I need to change the letter spacing/tracking of some text in iOS. (The font I'm using is a little too tight at small sizes.) There are core graphics routines that will change character spacing, but those routines don't handle Unicode. There are other core graphics routines that are defined in terms of glyphs but those seem like a world of hurt, among other things, not having the safety net of reverting back to system fonts for glyphs that don't exist in my font.
So core text seems like the way to do this and core text supports kCTKernAttributeName on CFAttributedString. I think this will do what I want, though this really isn't kerning since kerning is a generally a character-pair attribute and this (appears to be, from the docs) just a uniform adjustment to the glyph advance for all glyphs, i.e., tracking.
If anyone knows before I go down the rather painful path of converting to the core text API ...

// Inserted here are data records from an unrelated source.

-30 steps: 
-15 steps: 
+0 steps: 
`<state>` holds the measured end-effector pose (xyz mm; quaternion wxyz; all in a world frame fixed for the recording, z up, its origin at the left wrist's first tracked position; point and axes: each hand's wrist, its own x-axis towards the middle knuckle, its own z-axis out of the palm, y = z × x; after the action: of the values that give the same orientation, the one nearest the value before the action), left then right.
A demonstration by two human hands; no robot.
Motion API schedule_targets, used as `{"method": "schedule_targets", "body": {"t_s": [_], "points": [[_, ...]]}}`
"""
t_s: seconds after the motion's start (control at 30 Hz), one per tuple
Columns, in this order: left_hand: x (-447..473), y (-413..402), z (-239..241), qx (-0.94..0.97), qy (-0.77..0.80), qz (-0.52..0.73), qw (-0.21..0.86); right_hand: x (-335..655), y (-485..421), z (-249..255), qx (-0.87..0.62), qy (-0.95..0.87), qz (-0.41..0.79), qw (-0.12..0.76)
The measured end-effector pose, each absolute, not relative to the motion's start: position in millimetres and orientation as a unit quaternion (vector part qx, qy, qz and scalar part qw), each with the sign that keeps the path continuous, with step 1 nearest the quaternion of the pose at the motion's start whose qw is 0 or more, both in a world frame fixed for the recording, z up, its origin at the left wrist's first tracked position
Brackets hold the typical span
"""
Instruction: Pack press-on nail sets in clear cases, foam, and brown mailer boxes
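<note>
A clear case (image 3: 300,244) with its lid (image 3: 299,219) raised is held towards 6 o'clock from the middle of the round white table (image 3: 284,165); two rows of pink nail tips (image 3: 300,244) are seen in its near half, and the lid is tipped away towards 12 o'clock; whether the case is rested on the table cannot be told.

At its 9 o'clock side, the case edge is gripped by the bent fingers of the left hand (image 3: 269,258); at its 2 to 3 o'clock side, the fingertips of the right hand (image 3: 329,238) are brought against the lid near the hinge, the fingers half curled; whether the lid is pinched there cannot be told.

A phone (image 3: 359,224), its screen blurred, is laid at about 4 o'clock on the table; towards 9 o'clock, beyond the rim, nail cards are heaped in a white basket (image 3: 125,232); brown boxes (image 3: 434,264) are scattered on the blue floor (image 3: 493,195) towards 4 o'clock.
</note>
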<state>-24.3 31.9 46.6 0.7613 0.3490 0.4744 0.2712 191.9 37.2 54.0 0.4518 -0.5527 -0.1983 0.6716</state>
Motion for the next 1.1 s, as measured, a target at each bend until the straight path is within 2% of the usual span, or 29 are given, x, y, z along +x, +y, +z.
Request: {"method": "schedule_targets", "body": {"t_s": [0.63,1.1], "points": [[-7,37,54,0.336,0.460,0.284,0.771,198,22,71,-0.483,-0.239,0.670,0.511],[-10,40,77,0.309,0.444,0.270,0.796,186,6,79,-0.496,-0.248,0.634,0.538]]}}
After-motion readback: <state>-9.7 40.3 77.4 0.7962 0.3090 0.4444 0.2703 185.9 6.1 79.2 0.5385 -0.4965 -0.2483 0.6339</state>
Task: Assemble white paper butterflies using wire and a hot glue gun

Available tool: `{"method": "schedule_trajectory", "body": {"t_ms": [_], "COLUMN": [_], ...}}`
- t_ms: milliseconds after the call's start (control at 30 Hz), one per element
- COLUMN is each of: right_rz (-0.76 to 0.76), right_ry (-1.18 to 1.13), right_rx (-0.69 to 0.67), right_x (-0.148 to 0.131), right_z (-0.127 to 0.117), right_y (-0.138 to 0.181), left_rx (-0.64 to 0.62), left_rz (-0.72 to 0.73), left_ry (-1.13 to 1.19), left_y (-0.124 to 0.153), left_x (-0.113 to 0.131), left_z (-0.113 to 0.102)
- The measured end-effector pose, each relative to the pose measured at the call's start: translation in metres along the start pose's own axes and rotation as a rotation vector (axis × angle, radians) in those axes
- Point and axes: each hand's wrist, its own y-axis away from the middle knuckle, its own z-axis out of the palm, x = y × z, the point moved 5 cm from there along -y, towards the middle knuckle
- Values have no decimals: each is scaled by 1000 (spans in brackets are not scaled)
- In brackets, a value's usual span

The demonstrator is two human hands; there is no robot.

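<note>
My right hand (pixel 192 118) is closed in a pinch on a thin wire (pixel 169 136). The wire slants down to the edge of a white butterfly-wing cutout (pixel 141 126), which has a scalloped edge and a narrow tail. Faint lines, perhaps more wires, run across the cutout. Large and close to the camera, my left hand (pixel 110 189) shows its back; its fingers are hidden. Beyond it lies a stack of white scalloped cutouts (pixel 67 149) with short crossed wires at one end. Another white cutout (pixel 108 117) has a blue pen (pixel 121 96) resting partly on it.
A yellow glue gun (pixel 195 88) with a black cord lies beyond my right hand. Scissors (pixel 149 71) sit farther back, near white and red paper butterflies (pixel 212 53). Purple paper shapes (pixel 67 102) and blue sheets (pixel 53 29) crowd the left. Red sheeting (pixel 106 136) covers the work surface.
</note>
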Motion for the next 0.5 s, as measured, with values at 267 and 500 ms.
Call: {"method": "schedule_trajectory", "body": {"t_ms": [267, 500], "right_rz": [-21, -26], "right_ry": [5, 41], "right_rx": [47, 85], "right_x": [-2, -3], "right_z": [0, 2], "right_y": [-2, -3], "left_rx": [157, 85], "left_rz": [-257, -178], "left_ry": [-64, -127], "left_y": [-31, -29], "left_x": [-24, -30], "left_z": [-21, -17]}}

kCTKernAttribute name should do what you want. Setting it over a range of text adjusts the inter-glyph spacing consistently, irrespective of the specific glyphs.
I think part of the problem is that kerning seems to have been a virtual synonym of tracking (it's still just "adjust the spacing between (letters or characters) in a piece of text to be printed" in the dictionary that comes with OS X), and is now adopting just the meaning of pair kerning because of the redundancy. Probably an etymologist would be better placed to comment on that side of things...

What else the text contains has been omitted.